- The Washington Times - Friday, December 6, 2002

George W. Bush is not very convincing as the theologian in chief he dropped in at the Islamic Center yesterday with Ramadan hosannas for the religion of peace but the commander in chief has Kofi Annan's number.

When Mr. Annan, the secretary-general of the United Nations, praised Saddam Hussein for his "cooperation" with the U.N. arms inspectors, the president scoffed out loud, like a retired fighter pilot should.

"Well," he said, "we've been at this what? five days? This is after 11 years of deceit and defiance. One of my concerns is that in the past, he has shot at our airplanes. Anybody who shoots at U.S. airplanes or British airplanes is not somebody who looks like he's interested in complying with disarmament."

The president has different loyalties and responsibilities than the secretary-general, and different constituents. It's no particular skin off the nose of Mr. Annan's constituents at the U.N. if Saddam shoots down an American or British pilot. His constituents nurture solidarity with third-world tinpots and keep undisturbed their sweet life on Manhattan's comfortable East Side, where the beds are soft, the four-star restaurants are plentiful and the wine flows discreetly for the Muslim diplomats. (Just because you feel solidarity with the third world doesn't mean you want to live there.)

The ranters and rabble at the U.N. have made it clear where their sympathies lie. When the inspectors left for Baghdad, Mr. Annan cautioned them not to upset Saddam and to remember to be careful of Iraqi sentiments and sovereignty.

Nevertheless, Mr. Annan's soothing words for Saddam are useful to George W. The day will soon be at hand when he must give the order to unhorse the Iraqi tinpot, and when he does the scoffers, whiners and layabouts at the United Nations will be left to stew in the rancid juice of their own making. (The French are particularly talented at making rancid sauces edible.)

Mr. Bush is skillfully using the U.N. resolution to keep the Europeans on the spot between the rock of their own cowardice and the hard place in the language of the resolution the U.N. Security Council adopted unanimously, demanding that Saddam give up his weapons of mass destruction.

"I remind our citizens that the U.N. Security Council voted overwhelmingly, 15 to nothing, for this approach we've taken," he said. "Our NATO allies have joined us. And we all expect Saddam Hussein to disarm."

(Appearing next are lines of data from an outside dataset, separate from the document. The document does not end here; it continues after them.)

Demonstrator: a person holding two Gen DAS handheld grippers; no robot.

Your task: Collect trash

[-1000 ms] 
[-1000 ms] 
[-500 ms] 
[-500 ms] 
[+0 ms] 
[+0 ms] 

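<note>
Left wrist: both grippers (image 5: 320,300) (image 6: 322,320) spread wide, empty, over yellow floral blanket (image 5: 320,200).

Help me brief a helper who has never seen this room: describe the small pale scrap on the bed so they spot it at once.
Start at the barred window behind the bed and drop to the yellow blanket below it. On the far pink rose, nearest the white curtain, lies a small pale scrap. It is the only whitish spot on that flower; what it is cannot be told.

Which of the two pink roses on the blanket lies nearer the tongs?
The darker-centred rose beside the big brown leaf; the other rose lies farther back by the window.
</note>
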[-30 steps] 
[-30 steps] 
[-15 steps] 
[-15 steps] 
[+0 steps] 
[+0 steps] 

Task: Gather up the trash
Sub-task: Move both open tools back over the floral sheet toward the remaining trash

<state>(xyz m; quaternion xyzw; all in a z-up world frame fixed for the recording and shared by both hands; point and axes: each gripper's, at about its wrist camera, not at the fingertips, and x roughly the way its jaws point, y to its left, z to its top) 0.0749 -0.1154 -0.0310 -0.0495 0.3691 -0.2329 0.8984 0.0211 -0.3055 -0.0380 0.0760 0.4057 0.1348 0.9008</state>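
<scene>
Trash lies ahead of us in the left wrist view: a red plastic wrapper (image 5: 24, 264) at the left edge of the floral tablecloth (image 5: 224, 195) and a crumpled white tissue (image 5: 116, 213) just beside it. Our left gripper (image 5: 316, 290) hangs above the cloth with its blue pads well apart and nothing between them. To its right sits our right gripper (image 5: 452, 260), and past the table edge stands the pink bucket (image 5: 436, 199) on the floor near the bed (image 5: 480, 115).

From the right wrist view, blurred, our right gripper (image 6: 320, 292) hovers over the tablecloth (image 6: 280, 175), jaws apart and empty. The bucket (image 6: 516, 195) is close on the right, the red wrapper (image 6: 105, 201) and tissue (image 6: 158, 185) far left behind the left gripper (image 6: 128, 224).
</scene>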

Actually, none of us expect that. Our "allies," left to their own fears, are more than willing to leave the crocodile undisturbed in the wan hope that it will eat them last. George W. doesn't expect Saddam to disarm, either, but going through the motions of believing it will hoist his critics on their own towering vanity when the Americans and the British do the job. "This is our attempt to work with the world community to create peace," he said.

The president's robust remarks reflect a robust understanding not only of what must be done, but a robust willingness to do it the only way that it can be done, with the usual Anglo-American expenditure of blood, sweat and tears.

George W.'s performance as commander in chief thus makes his performance as theologian in chief easier to swallow. The theologian in chief was back in the pulpit yesterday at the Islamic Center in Washington, this time praising Islam not only as a religion of peace but as a religion of all the things it appears not to be, "hope and mercy."

"Our Muslim citizens are making many contributions," the president said. (True enough.) "Muslim members of our armed forces and of my administration are serving their fellow Americans with distinction, upholding our nation's ideals of liberty and justice and a world at peace." (That's good to hear.)

But in a burst of more candor than he probably intended, the director of the Islamic Center, Abdullah Khouj, told the president that his visit demonstrated "the value of human tolerance, a virtue taught by Islam and practiced here in America." Also true, sad but true. There is no such tolerance practiced in most of the Islamic world. Even the advocacy of religious tolerance in Saudi Arabia, to pick an example well known to Mr. Bush, is enough to cost a man, particularly if he is a Christian, his very head. Our Saudi friends, in fact, would not even allow the president's father to observe Christmas with the young Americans he dispatched at risk of life and limb to save the corrupt Saudi royal family during the Gulf war.

Life, as we all know, is not fair. In the wake of December 7, FDR felt no need to assuage Americans of Japanese origin with hosannas for Shinto, or Americans of German origin by dishing up bratwurst and sauerkraut at the White House. George W. Bush, in the wake of a second date that will live in infamy, is required to gag on some of the things he has to say, just like the rest of us.